Closed
Bug 596175
Opened 15 years ago
Closed 2 years ago
IonMonkey: Experiment with alternative PIC code-path.
Categories
(Core :: JavaScript Engine, defect)
Core
JavaScript Engine
Tracking
()
RESOLVED
WONTFIX
People
(Reporter: jbramley, Unassigned)
Details
(Whiteboard: [js:t])
Currently, PICs can chain up multiple stubs. Each one (and the inline path) has a shape check which falls back to the next stub, or to a slow-case C++ handler. Each stub gets its own lump of memory allocated. The memory will probably not be sequential, so the stubs for a particular PIC will probably be sparsely located throughout memory.

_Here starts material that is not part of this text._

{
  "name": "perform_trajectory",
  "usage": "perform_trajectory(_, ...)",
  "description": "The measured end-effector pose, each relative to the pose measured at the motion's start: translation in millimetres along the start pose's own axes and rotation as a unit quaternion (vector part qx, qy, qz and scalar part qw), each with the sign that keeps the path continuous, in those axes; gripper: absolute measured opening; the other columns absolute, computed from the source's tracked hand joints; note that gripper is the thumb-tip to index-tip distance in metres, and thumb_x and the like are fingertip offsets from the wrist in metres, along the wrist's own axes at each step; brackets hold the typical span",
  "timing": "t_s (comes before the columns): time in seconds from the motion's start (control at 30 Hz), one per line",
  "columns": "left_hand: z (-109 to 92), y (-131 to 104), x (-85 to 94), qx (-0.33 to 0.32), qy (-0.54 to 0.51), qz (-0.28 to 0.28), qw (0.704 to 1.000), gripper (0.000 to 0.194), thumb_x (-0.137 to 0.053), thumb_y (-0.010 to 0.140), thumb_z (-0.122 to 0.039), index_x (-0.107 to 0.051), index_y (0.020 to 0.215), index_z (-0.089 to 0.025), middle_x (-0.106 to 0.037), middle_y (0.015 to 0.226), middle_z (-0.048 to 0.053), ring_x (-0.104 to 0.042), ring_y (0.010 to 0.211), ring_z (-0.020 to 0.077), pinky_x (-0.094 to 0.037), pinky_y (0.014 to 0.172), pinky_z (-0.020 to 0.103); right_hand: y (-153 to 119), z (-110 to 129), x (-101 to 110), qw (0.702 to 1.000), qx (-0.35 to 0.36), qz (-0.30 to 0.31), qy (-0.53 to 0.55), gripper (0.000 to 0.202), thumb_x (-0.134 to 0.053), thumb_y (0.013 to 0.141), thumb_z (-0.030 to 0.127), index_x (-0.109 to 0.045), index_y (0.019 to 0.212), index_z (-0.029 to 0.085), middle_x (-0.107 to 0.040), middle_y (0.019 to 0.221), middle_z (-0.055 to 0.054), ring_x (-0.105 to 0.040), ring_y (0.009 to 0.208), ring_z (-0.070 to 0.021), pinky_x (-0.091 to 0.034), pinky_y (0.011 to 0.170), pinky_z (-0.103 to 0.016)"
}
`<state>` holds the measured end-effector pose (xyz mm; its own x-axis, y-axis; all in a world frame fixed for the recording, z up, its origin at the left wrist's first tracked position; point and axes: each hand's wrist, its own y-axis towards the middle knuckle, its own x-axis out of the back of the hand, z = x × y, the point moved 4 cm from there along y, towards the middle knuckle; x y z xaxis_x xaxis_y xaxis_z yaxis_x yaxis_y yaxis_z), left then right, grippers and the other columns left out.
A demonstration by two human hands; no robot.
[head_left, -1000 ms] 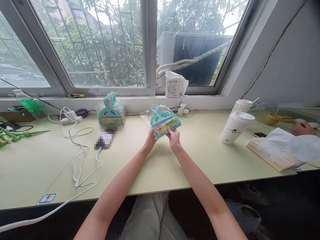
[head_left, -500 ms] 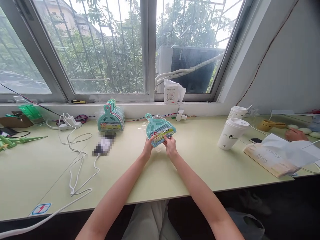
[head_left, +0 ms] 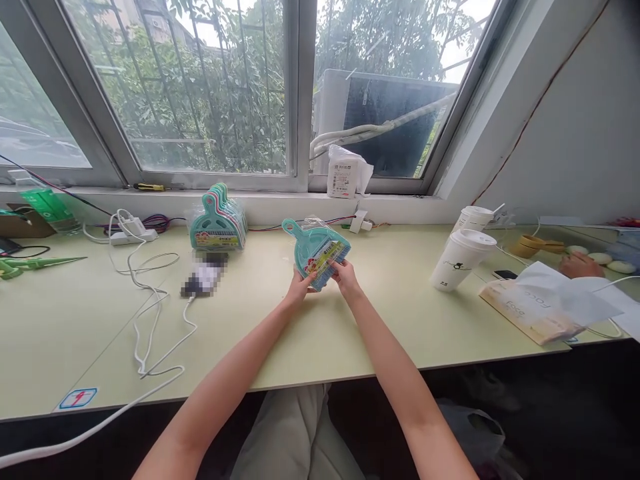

I haven't taken any measurements, but this kind of memory access pattern is often bad for cache utilization. Each PIC is essentially a sparse linked list. The branch predictors might hide this, but I don't know exactly how much of it they will hide.
----
I'd like to experiment with an alternative design:
• The fast (inline) path gets a shape check as it currently does, because PICs that mostly behave like MICs can get a decent benefit from the inline path.
• If the inline shape check fails, a table look-up is performed (out-of-line) using the shape as a key. The value returned is a pointer (or offset) to the stub which implements the PIC for that shape. If no value is returned, the slow path is invoked.
Advantages:
• The slow path can easily add elements to the table in order to add PIC implementations. Patching becomes much simpler and more robust as the majority of it simply involves updating the table in an entirely platform-generic manner.
• Stubs for shapes that are rarely hit after creation will drop out of cache, rather than being kept in cache by the shape guard.
• The maximum number of chained branches on any PIC is greatly reduced. The average will probably be improved too. This should help branch predictors.
• The stubs themselves never need to be patched as the shape guard is elsewhere.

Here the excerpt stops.